Die Auftragsdaten der Automobilhersteller und Importeure werden wie beschrieben in der Regel mittels Datenfernverarbeitung in den Fahrzeugbestand der Firma übertragen. Die Prüfung der Daten erfolgt an den Schnittstellen, bei Fehlern werden entsprechende Protokolle zur manuellen Fehlerbehebung gedruckt.

Zu variablen Zeiten kann die maschinelle Disposition erfolgen. Nüt dem Ziel, optimale Komplettladungen zu erstellen, werden Lieferfristen, Eilvermerke und Fahrzeuggrößen berücksichtigt. Weitere Ladungskriterien sind

- gleiche Händler und Empfangsorte,

- gleiche Fahrgebiete.

Auf der Basis dieser Dispositionsunterstützung kann der Disponent die Ladung verändern beziehungsweise den maschinellen Vorschlag in die Transportabrechnung übernehmen. Damit wird der Fuhrpark wirtschaftlich eingesetzt, was manuell bei der enormen Datenmenge nicht mehr möglich ist.

Allein in Bremerhaven werden pro Tag mehr als 800 Fahrzeuge bewegt, dem Automobilhändler überstellt beziehungsweise in den Speditions-eigenen Werkstätten bearbeitet. Die Ladungsdaten werden der automatischen Frachtberechnung und -optimierung übergeben.

Auf der Basis des gelieferten Entfernungs- und Tarifwerkes (45 000 Orte) werden die Entfernungen und mit dem Zugriff auf die gespeicherten Tarife die günstigsten Frachten ermittelt.

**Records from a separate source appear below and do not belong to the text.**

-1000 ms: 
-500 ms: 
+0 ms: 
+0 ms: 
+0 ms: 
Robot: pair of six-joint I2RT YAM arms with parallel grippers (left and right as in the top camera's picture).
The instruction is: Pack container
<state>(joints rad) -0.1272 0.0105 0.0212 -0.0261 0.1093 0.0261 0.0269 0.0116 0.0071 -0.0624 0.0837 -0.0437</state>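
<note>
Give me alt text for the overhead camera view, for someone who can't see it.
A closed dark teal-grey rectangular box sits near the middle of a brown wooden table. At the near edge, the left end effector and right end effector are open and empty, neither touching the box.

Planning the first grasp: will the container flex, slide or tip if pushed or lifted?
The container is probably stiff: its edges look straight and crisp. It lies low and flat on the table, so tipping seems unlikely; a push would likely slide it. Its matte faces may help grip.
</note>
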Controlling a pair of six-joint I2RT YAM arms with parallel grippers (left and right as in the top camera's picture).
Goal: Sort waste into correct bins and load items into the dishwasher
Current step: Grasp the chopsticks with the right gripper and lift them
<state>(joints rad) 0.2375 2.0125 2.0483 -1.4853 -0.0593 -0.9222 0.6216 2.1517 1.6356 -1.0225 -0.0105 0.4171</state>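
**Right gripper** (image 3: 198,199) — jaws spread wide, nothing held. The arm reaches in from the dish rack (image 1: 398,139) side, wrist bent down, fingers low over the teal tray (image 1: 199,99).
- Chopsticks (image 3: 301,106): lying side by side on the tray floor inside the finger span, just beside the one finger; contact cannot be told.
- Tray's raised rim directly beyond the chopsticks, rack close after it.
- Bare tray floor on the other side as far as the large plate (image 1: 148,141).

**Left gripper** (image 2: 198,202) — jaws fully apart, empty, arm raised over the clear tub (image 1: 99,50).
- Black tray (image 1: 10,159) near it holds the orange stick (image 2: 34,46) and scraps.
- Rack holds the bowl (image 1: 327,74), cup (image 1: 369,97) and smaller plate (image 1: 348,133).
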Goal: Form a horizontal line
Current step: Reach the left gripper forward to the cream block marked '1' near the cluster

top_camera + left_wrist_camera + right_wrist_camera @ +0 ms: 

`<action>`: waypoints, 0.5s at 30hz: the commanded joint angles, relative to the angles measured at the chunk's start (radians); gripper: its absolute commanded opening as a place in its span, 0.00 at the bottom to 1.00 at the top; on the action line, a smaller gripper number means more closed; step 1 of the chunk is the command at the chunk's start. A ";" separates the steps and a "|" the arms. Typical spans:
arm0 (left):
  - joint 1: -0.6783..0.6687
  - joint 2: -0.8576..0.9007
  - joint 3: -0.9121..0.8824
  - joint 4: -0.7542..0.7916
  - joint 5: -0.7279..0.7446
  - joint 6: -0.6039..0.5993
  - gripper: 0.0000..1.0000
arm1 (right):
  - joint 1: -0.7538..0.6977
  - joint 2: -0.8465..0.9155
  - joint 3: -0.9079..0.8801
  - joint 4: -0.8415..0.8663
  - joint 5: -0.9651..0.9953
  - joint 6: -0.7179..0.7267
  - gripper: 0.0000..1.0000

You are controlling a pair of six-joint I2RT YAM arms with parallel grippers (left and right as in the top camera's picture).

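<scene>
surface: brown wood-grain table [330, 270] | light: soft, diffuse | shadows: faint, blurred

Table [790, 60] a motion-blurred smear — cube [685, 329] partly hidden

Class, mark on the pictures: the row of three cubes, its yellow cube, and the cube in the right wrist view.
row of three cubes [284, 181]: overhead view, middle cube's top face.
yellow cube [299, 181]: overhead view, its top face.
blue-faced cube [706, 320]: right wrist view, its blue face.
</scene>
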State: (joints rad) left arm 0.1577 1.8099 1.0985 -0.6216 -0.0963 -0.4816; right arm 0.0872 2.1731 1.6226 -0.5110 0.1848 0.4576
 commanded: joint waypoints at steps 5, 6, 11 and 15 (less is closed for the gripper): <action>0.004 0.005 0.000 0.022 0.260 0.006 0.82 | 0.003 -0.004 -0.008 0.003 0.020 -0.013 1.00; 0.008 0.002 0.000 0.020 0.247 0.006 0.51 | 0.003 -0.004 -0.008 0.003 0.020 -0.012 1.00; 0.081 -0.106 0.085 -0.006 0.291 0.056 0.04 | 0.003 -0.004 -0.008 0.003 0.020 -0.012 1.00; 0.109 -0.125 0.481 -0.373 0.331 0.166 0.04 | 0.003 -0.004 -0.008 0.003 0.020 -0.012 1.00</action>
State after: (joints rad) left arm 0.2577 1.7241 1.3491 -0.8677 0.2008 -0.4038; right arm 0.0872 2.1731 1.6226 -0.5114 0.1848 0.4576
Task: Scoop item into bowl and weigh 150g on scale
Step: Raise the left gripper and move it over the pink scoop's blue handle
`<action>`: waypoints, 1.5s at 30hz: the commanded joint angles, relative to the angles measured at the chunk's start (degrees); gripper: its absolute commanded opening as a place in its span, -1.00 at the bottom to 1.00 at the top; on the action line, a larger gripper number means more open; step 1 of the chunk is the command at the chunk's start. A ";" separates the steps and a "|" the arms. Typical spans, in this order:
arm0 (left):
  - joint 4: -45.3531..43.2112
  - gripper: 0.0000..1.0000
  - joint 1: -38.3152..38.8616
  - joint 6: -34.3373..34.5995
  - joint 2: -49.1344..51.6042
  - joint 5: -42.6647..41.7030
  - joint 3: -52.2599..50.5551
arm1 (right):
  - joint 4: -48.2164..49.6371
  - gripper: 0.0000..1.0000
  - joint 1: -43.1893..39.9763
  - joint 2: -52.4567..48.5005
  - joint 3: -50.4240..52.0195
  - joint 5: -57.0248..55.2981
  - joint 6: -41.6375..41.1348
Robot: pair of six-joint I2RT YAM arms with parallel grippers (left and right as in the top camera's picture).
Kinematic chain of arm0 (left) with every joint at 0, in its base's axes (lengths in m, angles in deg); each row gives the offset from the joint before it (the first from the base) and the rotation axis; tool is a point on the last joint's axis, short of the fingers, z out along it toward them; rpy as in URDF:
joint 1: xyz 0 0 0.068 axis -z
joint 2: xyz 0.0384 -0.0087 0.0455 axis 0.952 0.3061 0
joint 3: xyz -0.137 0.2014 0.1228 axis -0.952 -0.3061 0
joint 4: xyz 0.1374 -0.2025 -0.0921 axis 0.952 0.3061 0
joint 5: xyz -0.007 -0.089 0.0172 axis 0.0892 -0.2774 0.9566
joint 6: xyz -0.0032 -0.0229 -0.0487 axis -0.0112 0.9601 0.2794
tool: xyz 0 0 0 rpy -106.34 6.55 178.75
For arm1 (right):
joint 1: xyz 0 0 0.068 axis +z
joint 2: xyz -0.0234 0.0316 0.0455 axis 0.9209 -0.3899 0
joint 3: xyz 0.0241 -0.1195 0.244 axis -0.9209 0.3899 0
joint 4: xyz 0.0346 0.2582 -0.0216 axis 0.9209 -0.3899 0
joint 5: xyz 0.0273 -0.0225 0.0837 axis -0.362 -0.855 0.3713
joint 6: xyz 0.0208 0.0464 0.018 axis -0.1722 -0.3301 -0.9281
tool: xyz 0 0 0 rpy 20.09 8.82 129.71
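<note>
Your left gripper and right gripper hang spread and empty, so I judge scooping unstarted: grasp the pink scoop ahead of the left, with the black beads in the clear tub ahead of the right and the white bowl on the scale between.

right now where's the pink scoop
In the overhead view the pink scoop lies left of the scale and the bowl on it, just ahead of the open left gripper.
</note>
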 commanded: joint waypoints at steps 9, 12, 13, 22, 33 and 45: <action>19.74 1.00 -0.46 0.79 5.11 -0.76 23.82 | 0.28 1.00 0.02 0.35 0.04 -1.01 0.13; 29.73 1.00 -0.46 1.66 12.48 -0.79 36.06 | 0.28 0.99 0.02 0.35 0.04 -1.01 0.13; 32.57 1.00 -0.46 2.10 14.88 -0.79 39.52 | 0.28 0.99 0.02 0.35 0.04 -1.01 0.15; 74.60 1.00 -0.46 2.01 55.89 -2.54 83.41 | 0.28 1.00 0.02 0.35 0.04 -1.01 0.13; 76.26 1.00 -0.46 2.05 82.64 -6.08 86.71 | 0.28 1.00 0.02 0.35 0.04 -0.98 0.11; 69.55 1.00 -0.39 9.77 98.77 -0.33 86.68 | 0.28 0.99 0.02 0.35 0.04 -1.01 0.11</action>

Ein Frachtvergleich mit Berücksichtigung der Schnittgewichte wird automatisch durchgeführt. Im Verlauf der Frachtoptimierung werden die Ladungsteile zu Hauptläufen zusammengefaßt und Vor- und Nachläufe gebildet. Der automatische Vergleich unter Berücksichtigung gespeicherter Konditionen stellt sicher, daß die frachtgünstigste Abrechnung in die Weiterverarbeitung einfließt. Die fehlerfrei abgerechneten Ladungen werden an die Papierschreibung übernommen. Es erfolgt die Erstellung von

- Ladeliste,

- Übernahmeschein,

- frachtoptimierten Frachtbriefen,

- Speditionsübergabescheinen,

- Zolldokumenten.

Nach der Papierschreibung werden die Daten per Datenfernübertragung von Bremerhaven nach Bremen übertragen. Hier erfolgt die monatliche Erstellung der MZ und der Unternehmergutschriften. Der manuelle Prüfaufwand von Frachten etc. entfällt gänzlich.

Für die Verwendung der Daten zu statistischen Auswertungen werden sie gesichert und zum entsprechenden Zeitpunkt den Statistikprogrammen zur Auswertung zur Verfügung gestellt. Die Auswertungen gliedern die abrechnungsrelevanten Daten nach Frachtführern, Zonen- und Fahrgebieten, In- und Ausland etc. und zeigen in sinnvoller Gegenüberstellung Soll- und Ist-Abweichungen auf.

Neben den transportspezifischen Programmen wird als neuestes Programmen ein Werkstattprogramm eingesetzt. Das Programm unterstützt

- die Lagerbestandsführung,

- die Auftragsabwicklung,

- die Abrechnung von Werkstattleistungen (Teile- und Zeitwerte).

Zur Bearbeitung von Transportschäden ist ein speziell für Automobilspediteure entwickeltes Programm im Einsatz. Von der Erfassung der Schäden bis zur Schadensregulier-ung werden alle Vorgänge EDV-unterstützt abgewickelt. Umfangreiche Statistiken geben Auskunft über Verursacher, Art und Wert der Schäden.

Die Ergebnisse und die Arbeit mit dem System zeigen, daß die Sachbearbeiter stark entlastet werden, Arbeitsspitzen können ohne zusätzlichen Personalaufwand aufgefangen werden. Die EDV-unterstützte Disposition und die maschinelle Frachtoptimierung erzielen Einsparungseffekte, indem die tarifbedingte Kostendegression voll ausgeschöpft wird.